С той поры как мы здесь, прежняя наша жизнь отрезана, причем без нашего участия. Иной раз мы пытаемся сориентироваться и найти этому объяснение, однако, по сути, безуспешно. Именно нам, двадцатилетним, все особенно неясно, Кроппу, Мюллеру, Лееру, мне – нам, кого Канторек называет железной молодежью. Люди постарше крепко связаны с прежним, у них есть основа, есть жены, дети, профессии и интересы, уже настолько сильные, что война не в состоянии их разорвать. У нас же, двадцатилетних, есть только родители, а кое у кого – девушка. Это немного – ведь в наши годы сила родителей совсем слаба, а девушки еще не приобрели первостепенного значения. Помимо этого, у нас разве что было немножко мечтательности, кой-какие увлечения да школа; дальше наша жизнь пока не простиралась. И от этого не осталось ничего.
Канторек сказал бы, что мы стояли на самом пороге бытия. Примерно так оно и есть. Мы не успели пустить корни. Война смыла нас, унесла. Для других, старших, она перерыв, остановка, они могут думать о том, что́ будет после. А вот мы целиком в ее власти и не знаем, как все это кончится. Успели только осознать, что каким-то странным и тоскливым образом огрубели, хотя даже и грустим теперь нечасто.
Пусть Мюллеру охота заполучить сапоги Кеммериха, но от этого в нем не меньше участия, нежели в таком, кто от боли и думать о них не смеет. Просто он умеет различать. Будь Кеммериху хоть какая-то польза от этих сапог, Мюллер бы скорее уж побежал босиком по колючей проволоке, а не ломал себе голову, как бы ими завладеть. В нынешних же обстоятельствах сапоги не имеют к состоянию Кеммериха ни малейшего касательства, а вот Мюллеру вполне могут пригодиться. Кеммерих умрет, кому бы ни достались сапоги. Так почему бы Мюллеру не постараться, у него ведь на них больше прав, чем у какого-нибудь санитара! Когда Кеммерих умрет, будет поздно. Оттого-то Мюллер и суетится уже сейчас.
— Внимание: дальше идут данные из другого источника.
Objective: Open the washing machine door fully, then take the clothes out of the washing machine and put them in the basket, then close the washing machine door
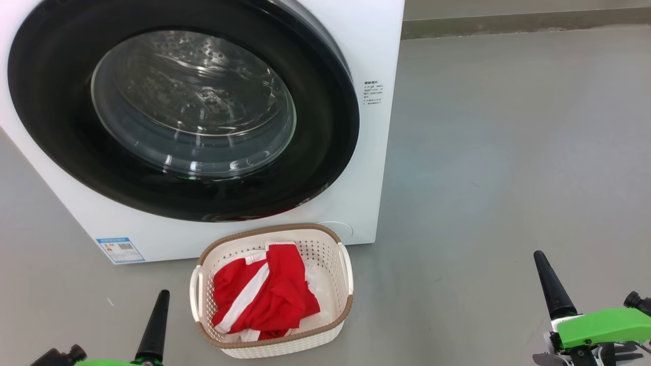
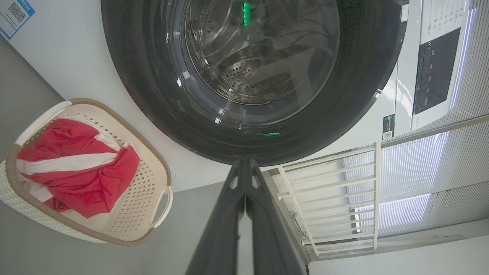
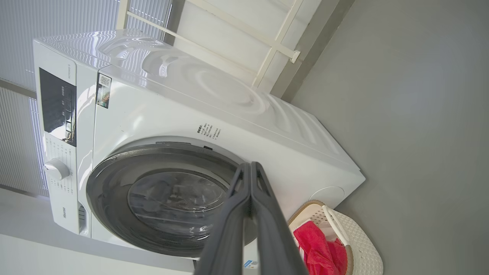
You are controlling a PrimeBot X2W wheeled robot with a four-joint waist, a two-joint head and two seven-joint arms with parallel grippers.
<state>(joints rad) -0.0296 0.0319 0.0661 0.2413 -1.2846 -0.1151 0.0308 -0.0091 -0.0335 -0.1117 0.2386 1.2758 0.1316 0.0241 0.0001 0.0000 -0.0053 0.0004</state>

Мы утратили ощущение иных взаимосвязей, поскольку они искусственны. Для нас важны и справедливы только факты. А хорошие сапоги – редкость.
Раньше и с этим обстояло по-другому. Направляясь в окружное военное управление, мы еще были школьным классом из двух десятков молодых людей, которые, прежде чем ступить на армейский плац, все вместе (кое-кто впервые) радостно наведались к брадобрею. Твердых планов на будущее мы не имели, мысли о карьере и профессии, по сути, лишь у считаных единиц сложились настолько, что могли означать некий жизненный порядок; зато нас переполняли туманные идеи, придававшие в наших глазах жизни – да и войне тоже – идеализированный и чуть ли не романтический характер.